Indeed, what the Updog offers isn’t the homogenous smooth texture of a Smart Dog but the signature chewiness of gluten-heavy seitan. Pinch it apart in your hands and it looks somewhat like ground meat or sausage. It registers as drier when you eat it — a texture that, to me, has always made it clear that it comes from wheat. Is it like beef? Definitely not, but it also falls closer to the Nathan’s end of the hot dog continuum than its soy predecessors.
Total facsimile isn’t the goal for everyone anyway. “A lot of people like our hot dogs just the way they are now because they’re not just like real meat,” says Walch, though he’s currently tinkering with his hot dog recipe to make it more realistic.

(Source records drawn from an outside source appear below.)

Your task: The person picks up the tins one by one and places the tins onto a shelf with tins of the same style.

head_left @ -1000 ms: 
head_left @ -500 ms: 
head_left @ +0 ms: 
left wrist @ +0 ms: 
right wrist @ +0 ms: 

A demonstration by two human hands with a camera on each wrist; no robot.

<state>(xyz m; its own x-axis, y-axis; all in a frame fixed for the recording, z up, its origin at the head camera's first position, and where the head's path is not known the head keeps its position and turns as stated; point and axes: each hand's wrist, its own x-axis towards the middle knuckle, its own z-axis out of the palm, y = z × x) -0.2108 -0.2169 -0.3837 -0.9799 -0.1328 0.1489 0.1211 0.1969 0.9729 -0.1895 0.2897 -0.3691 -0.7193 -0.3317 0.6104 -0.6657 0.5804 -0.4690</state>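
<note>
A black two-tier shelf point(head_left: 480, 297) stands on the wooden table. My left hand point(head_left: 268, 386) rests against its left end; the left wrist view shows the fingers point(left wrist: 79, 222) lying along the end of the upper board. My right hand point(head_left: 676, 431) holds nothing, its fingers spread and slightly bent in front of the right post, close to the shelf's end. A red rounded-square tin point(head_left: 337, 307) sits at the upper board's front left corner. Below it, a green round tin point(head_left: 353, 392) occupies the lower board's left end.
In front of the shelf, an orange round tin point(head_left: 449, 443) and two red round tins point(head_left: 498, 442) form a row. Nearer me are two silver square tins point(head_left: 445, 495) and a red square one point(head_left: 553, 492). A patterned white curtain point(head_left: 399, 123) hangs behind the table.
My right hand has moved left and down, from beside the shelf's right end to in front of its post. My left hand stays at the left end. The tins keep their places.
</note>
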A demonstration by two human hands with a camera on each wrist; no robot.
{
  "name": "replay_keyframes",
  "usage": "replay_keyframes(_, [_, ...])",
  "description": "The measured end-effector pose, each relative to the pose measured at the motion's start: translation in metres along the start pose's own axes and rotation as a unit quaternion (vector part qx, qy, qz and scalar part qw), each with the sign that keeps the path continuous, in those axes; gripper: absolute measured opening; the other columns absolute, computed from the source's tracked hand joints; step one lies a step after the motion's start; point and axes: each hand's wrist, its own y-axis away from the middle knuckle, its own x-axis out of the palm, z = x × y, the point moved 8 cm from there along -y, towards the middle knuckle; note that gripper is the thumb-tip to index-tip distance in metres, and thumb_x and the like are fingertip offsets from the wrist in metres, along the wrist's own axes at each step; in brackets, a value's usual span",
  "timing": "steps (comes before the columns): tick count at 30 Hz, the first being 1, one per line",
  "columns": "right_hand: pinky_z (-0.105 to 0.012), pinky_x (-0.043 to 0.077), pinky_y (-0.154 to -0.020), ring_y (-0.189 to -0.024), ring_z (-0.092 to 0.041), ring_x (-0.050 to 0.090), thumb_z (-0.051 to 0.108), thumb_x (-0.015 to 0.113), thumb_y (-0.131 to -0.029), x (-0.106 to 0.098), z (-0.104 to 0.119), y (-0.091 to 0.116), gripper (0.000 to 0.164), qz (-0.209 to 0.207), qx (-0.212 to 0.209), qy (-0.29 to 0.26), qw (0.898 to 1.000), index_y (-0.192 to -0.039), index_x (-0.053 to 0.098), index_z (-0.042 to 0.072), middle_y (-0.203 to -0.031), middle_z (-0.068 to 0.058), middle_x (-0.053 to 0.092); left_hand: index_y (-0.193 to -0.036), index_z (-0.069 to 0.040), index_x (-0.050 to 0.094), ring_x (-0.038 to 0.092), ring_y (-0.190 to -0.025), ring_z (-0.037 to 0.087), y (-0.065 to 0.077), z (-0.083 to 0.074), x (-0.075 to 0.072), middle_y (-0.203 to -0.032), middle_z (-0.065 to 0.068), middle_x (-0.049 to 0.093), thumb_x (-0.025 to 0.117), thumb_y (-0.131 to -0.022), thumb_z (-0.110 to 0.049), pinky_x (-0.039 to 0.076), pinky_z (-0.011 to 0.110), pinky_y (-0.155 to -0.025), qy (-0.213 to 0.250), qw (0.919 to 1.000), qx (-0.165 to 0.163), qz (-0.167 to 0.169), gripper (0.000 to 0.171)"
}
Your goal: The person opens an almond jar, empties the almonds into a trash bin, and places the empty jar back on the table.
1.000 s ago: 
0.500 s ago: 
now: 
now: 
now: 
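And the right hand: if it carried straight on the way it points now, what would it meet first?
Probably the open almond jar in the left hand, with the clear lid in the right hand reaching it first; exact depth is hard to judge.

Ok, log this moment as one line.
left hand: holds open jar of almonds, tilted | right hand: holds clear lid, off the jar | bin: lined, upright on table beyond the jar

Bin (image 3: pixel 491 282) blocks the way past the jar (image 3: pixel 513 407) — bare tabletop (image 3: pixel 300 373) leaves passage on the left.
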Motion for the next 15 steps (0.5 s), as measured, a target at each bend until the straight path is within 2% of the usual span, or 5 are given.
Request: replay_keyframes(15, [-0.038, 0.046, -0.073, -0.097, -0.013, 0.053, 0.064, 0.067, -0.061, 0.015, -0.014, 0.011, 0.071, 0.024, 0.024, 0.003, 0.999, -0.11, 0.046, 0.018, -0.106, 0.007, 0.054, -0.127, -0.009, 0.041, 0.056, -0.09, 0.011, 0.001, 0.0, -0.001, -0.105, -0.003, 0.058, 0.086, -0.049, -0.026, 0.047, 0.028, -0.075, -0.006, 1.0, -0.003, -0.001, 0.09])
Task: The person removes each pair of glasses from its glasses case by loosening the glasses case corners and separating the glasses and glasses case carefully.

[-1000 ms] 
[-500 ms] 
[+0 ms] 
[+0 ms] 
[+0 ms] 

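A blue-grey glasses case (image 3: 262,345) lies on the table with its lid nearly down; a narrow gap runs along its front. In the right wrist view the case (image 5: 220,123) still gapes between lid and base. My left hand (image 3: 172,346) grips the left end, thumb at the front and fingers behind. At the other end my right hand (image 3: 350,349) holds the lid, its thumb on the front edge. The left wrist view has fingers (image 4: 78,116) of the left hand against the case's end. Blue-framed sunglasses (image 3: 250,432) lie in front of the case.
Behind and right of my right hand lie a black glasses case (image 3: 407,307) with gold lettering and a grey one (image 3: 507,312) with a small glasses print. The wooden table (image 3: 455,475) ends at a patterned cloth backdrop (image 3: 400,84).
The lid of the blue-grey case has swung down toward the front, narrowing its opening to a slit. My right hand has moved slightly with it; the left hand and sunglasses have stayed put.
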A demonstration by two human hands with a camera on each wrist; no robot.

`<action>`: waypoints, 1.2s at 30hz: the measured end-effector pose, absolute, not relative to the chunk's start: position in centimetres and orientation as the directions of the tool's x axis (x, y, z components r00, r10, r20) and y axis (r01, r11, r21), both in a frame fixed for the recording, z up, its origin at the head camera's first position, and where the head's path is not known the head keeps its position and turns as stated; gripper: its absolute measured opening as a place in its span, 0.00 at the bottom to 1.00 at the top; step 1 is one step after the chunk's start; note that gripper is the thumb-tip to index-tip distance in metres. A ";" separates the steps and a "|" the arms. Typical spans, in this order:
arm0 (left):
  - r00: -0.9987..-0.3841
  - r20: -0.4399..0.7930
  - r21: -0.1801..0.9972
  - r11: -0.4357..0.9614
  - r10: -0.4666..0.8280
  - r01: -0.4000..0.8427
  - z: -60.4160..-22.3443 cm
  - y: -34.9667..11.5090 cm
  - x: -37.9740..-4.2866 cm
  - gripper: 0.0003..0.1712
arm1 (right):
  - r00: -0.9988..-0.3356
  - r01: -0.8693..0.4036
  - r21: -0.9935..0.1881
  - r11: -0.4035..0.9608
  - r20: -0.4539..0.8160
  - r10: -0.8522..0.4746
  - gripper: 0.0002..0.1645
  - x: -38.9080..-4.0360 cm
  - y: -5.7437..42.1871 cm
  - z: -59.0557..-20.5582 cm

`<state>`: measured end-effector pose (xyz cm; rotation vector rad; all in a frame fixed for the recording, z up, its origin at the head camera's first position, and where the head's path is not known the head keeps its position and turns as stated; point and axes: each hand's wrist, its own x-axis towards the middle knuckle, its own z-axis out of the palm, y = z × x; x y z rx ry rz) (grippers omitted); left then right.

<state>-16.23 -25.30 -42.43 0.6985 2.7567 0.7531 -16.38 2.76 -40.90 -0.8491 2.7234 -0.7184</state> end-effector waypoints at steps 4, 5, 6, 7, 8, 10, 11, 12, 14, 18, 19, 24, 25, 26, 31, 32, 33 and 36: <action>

Other companies, both vegan and non, agree that the vegan hot dog category has room for improvement. Impossible and Oscar Meyer are in the process of rolling out promising new veggie dogs, though I didn’t get to try either in time for this story. I found Field Roast’s Signature Stadium Dog to be another standout. Made from a base of pea protein, it has the squishy density of a good beef hot dog, and a little more variation in texture than a soy dog. It doesn’t quite snap, nor does it promise to, but it maps onto another favorable spot on that hot dog continuum. I’ll find occasions for them, for sure.
Maybe the best thing about a veggie dog that snaps is simply that it’s surprising: When you’re used to the good-enough veggie dog, it’s a sign of some extra effort. As Slater says, “We’re looking for just a texture that in and of itself is pleasant. It doesn’t necessarily have to replicate the analog version — it just needs to be a good texture that you enjoy eating.”